Out of the records below, copy all lines in which the word "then" occurs.

[Source data]
────────────────────────────────────────
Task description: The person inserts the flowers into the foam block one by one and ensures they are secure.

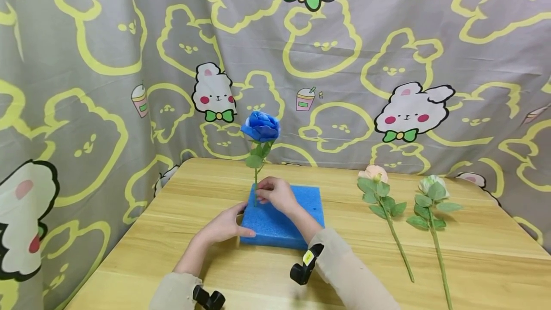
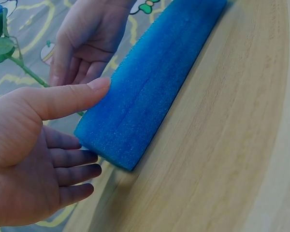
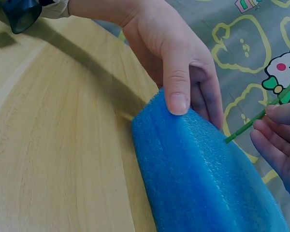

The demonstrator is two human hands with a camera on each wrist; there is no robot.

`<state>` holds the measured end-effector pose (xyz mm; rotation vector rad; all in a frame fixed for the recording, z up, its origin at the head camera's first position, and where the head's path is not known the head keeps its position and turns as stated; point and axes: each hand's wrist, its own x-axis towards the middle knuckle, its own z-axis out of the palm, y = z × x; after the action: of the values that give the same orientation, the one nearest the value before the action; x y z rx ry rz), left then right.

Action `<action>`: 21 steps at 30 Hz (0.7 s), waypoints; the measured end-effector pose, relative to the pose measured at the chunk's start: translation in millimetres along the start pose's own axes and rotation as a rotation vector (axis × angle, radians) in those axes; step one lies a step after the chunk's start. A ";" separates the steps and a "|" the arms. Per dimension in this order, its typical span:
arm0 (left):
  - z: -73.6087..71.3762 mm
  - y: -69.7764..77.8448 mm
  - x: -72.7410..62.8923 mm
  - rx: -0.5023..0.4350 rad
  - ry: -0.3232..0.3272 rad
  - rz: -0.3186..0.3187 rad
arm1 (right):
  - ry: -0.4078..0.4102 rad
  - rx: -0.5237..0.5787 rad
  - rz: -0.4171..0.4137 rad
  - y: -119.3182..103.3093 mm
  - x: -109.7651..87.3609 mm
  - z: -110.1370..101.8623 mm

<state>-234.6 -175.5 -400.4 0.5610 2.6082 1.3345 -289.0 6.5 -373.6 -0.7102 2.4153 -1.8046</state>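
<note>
A blue artificial rose point(image 1: 261, 127) stands nearly upright, its green stem point(image 3: 251, 122) meeting the top of a blue foam block point(image 1: 280, 226) near the left edge. My right hand point(image 1: 277, 195) pinches the lower stem between thumb and fingertips, just above the foam. At the block's front left corner is my left hand point(image 1: 224, 226). Its thumb point(image 2: 89, 92) rests on the front edge, and the other fingers extend fairly straight along the left side. The stem's very end is hidden at the foam.
To the right on the wooden table point(image 1: 206, 176) lie a pale pink rose point(image 1: 373, 174) and a white-green rose point(image 1: 432, 185), stems toward the front. A patterned curtain point(image 1: 258, 51) hangs behind the table. Dark wrist cameras point(image 1: 303, 269) sit on both sleeves.
</note>
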 end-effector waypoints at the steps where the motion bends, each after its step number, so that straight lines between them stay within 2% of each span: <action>1: 0.0 0.1 -0.1 0.002 0.002 -0.002 | -0.003 0.001 -0.002 -4.9 -2.9 -1.7; 6: -0.3 0.2 0.3 0.012 0.010 -0.016 | -0.005 0.009 0.019 -31.3 -18.4 -11.7; 10: -0.7 0.7 0.8 0.023 0.022 -0.024 | 0.002 0.030 0.033 -34.1 -24.6 -20.4; 14: -0.7 0.9 0.9 0.035 0.024 -0.020 | 0.007 0.071 0.056 -26.2 -28.0 -30.9; 21: 1.2 1.7 0.6 0.027 0.020 -0.028 | 0.041 0.131 0.067 6.1 -33.2 -52.8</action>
<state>-234.3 -173.4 -399.7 0.5162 2.6444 1.3050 -277.2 68.0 -370.1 -0.5794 2.2886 -1.9480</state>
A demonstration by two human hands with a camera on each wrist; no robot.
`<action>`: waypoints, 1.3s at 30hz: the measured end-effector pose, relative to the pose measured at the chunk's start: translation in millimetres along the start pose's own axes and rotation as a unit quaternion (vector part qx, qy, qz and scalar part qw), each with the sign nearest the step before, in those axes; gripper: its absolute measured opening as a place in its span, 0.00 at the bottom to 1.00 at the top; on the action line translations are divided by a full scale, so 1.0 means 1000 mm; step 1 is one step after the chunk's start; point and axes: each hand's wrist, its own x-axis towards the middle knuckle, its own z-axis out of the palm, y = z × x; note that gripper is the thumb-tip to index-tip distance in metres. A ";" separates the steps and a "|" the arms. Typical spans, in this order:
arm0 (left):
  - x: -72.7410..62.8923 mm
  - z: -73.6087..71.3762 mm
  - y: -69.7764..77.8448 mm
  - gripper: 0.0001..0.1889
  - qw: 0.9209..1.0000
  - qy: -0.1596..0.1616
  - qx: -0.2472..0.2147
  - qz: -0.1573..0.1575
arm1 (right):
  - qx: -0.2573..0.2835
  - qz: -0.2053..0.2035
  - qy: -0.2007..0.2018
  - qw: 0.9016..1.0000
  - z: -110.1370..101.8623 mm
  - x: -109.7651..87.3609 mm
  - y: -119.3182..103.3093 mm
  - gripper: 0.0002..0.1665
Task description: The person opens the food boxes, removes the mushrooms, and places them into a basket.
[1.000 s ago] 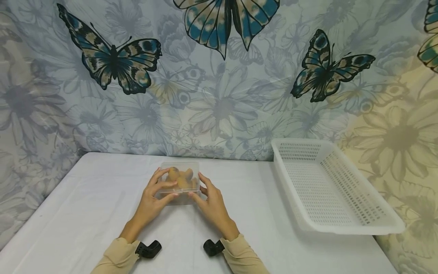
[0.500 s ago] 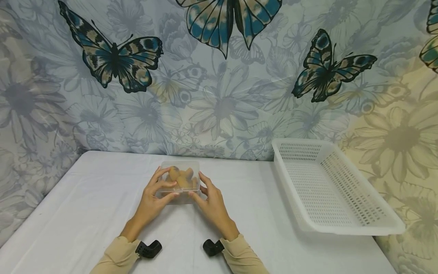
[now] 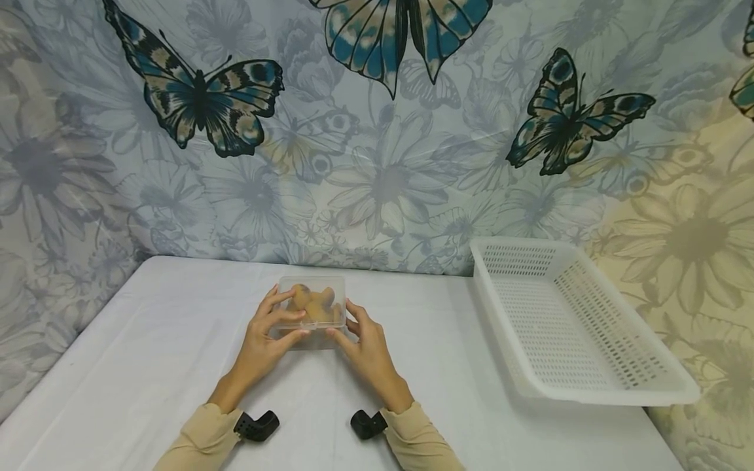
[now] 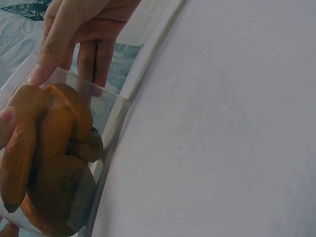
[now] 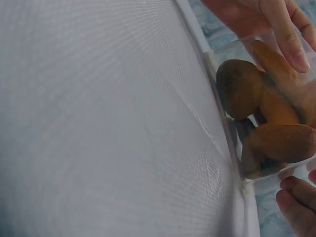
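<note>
A clear plastic box (image 3: 331, 282) with a transparent lid stands near the back middle of the white table in the head view. Several smooth, rounded orange-brown lumps (image 3: 318, 313), some with darker ends, fill it; their kind is unclear. My left hand (image 3: 262, 337) holds the box's left side, fingers over the lid and thumb at the front edge. On the opposite side my right hand (image 3: 371, 350) grips it, thumb at the front and fingers along the right wall. In the left wrist view the lumps (image 4: 54, 138) show through the wall.
A white perforated plastic basket (image 3: 618, 395) stands on the right part of the table (image 3: 129, 373). Behind the table hangs a butterfly-patterned cloth (image 3: 377, 196). Black wrist cameras (image 3: 256, 426) stick out inward from both sleeves.
The left index finger has shifted slightly over the lid. Both hands keep their hold on the box, and the head view has drifted a little.
</note>
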 end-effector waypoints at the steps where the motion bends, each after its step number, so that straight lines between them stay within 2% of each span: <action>1: 0.000 0.000 0.001 0.19 1.000 0.001 0.002 0.000 | -0.001 0.000 0.000 1.000 0.000 0.000 0.000 0.36; 10: 0.008 0.000 0.009 0.17 0.999 0.027 0.015 -0.017 | 0.012 0.014 -0.015 1.000 0.000 0.000 -0.003 0.34; 22: 0.011 -0.009 0.014 0.22 0.998 0.010 0.020 -0.052 | 0.038 0.055 -0.043 0.997 -0.007 0.003 -0.006 0.35; 27: 0.014 -0.015 0.015 0.27 0.992 0.038 -0.031 -0.115 | 0.036 0.066 -0.050 0.996 -0.010 0.003 -0.006 0.35; 31: 0.018 -0.017 0.016 0.23 0.982 0.064 -0.081 -0.161 | 0.029 0.073 -0.051 0.996 -0.011 0.003 -0.005 0.35; 34: 0.020 -0.018 0.017 0.18 0.977 0.076 -0.109 -0.168 | 0.030 0.078 -0.054 0.995 -0.012 0.004 -0.005 0.35; 39: 0.021 -0.020 0.017 0.08 0.980 0.071 -0.097 -0.157 | 0.027 0.088 -0.063 0.994 -0.015 0.004 -0.008 0.37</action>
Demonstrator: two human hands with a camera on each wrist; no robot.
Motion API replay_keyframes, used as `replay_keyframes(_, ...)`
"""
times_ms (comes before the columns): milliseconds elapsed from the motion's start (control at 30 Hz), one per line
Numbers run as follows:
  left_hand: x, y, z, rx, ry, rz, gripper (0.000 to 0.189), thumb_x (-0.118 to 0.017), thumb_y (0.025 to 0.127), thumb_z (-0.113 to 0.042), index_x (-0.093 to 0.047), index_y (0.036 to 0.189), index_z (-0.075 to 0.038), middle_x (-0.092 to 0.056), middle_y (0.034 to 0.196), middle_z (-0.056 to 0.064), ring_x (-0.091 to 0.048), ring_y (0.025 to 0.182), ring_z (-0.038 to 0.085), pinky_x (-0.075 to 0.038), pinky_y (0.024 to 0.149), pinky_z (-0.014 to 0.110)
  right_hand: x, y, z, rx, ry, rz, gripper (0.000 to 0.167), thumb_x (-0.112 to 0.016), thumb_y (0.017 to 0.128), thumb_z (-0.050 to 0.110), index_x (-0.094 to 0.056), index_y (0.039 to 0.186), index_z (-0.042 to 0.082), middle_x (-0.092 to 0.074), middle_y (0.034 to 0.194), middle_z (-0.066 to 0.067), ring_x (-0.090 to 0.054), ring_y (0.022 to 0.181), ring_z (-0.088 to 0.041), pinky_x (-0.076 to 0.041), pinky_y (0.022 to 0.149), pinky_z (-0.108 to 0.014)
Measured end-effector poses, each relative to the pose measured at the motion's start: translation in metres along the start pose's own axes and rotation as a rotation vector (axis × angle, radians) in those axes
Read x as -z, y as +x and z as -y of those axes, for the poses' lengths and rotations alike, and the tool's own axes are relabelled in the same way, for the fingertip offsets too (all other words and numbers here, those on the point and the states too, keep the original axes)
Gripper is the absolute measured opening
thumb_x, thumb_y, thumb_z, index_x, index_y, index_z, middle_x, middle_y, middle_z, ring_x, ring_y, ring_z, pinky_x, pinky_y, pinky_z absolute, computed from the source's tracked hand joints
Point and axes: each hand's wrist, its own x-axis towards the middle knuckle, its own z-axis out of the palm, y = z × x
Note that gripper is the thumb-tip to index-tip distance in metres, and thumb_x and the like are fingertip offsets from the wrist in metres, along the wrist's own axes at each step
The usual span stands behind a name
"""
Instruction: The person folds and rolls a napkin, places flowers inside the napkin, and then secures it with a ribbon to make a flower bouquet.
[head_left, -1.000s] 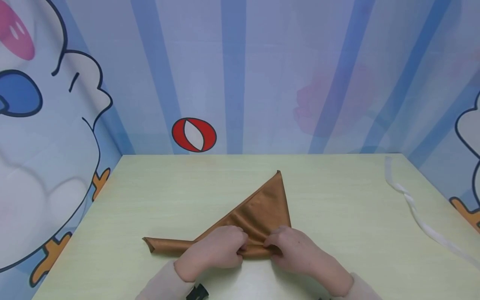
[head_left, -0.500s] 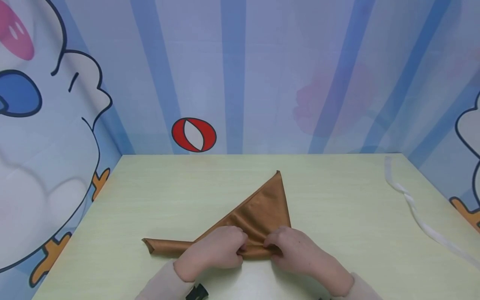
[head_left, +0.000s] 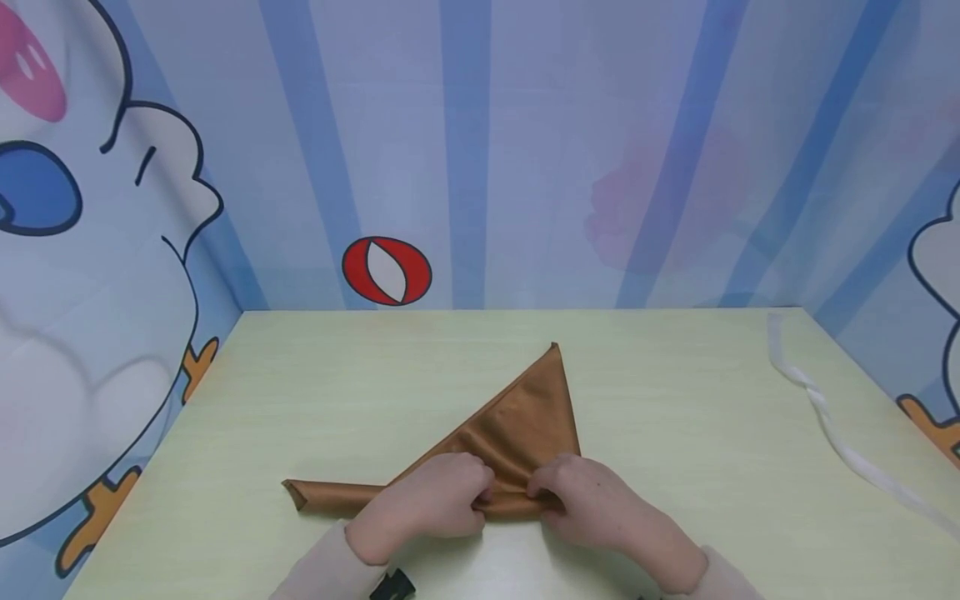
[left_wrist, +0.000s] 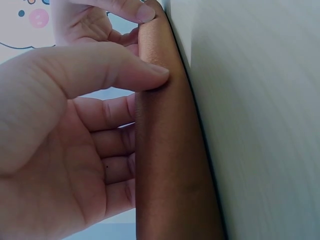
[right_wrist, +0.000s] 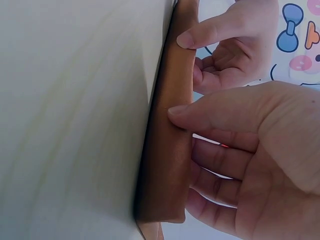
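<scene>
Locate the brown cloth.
In the head view, the brown cloth lies centrally on the table, left of the white ribbon, its rolled near edge pinched by the left hand and the right hand.

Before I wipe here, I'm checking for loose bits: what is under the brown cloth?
Pale tabletop shows around the brown cloth, which lies on it. Whatever is directly beneath is covered and cannot be seen.

Brown cloth (head_left: 525, 417) partly behind both hands (head_left: 431, 500) (head_left: 592, 504), black object (head_left: 393, 586) (kind unclear) cropped by head view's bottom edge.
</scene>
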Motion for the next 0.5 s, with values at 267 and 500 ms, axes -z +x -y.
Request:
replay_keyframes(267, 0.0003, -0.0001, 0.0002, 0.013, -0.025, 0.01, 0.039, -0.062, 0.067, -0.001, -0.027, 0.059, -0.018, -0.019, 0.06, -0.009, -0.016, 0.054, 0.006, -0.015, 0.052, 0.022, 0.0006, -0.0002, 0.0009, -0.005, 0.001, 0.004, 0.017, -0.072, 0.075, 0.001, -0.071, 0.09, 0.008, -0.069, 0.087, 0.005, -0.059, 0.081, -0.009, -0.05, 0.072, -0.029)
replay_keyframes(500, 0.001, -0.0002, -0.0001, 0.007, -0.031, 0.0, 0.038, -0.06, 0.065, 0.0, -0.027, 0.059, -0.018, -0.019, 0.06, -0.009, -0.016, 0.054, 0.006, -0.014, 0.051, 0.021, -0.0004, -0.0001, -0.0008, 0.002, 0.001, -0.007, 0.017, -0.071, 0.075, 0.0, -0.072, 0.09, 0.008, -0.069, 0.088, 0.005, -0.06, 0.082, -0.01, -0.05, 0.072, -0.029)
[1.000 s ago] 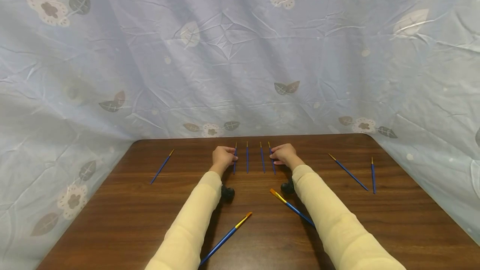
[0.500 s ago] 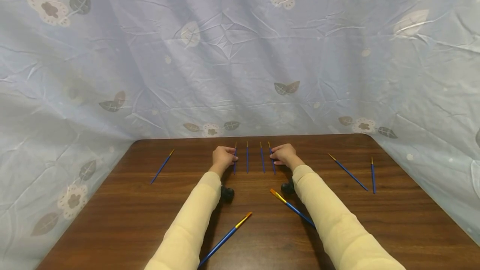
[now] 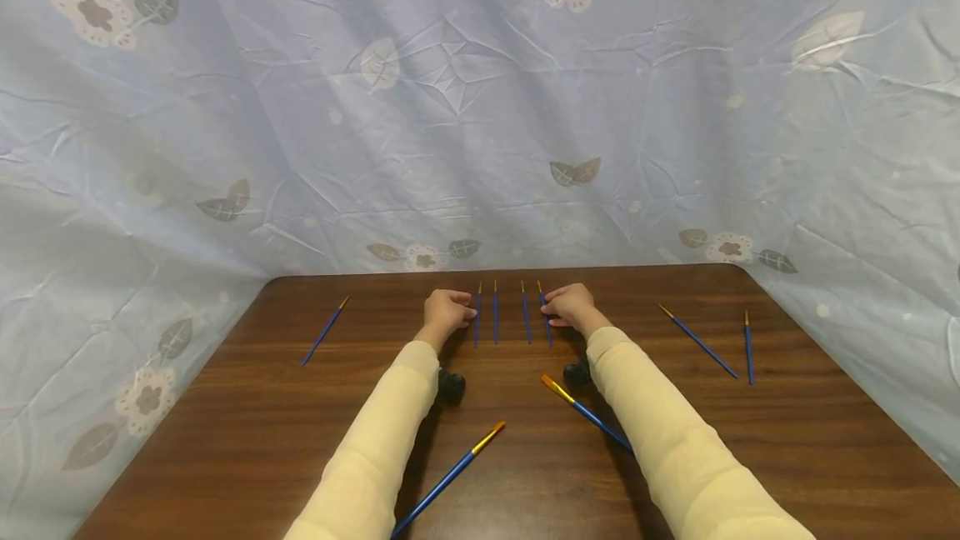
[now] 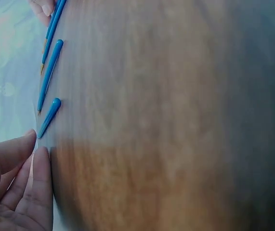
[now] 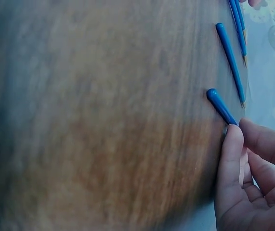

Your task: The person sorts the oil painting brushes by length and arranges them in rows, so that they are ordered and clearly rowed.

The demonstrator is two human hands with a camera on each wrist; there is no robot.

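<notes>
Paintbrushes [image 3: 496, 319]: the left outer brush [image 3: 476, 332] has slid nearer its neighbour.
Both middle pairs now look about equally close, near the worktop's [image 3: 240, 440] far edge. The right hand [image 3: 570, 307] pinches the right outer brush [image 3: 548, 336]; I cannot tell whether the left hand [image 3: 446, 312] grips its own.

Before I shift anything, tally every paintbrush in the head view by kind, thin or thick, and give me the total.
Thin paintbrushes: 7 (4 in the middle, 1 off to the left, 2 off to the right)
Thick paintbrushes: 2 (nearer the camera, one partly behind a sleeve)
Total: 9
</notes>
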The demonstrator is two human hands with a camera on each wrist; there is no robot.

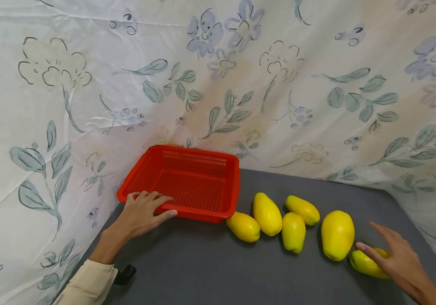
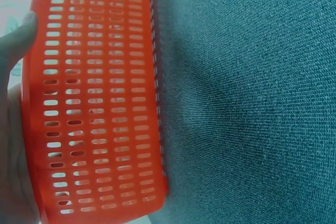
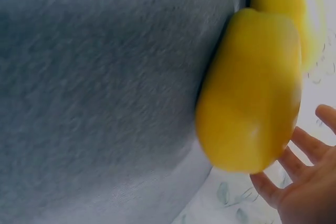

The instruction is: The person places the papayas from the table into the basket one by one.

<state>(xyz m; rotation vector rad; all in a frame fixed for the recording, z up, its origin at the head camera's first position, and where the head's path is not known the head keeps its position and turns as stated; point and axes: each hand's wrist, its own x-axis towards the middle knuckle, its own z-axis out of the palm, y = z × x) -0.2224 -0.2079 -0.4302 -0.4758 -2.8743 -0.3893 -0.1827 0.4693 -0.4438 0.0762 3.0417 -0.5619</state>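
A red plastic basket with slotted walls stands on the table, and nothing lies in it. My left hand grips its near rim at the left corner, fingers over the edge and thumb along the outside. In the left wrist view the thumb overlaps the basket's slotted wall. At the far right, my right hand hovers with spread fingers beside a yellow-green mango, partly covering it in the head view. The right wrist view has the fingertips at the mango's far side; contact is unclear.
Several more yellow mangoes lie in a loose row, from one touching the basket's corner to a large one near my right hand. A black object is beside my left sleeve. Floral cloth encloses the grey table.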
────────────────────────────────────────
*SOLUTION*:
`<state>` holds the measured end-effector pose (xyz mm; rotation vector rad; all in a frame fixed for the recording, z up, its origin at the head camera's first position, and where the head's path is not known the head keeps its position and turns as stated; point and axes: each hand's wrist, its own x-axis towards the middle knuckle, its own z-axis out of the palm, y = z × x; after the action: of the values that give the same orientation, the one nearest the value before the action; x y z rx ry rz), left then right.
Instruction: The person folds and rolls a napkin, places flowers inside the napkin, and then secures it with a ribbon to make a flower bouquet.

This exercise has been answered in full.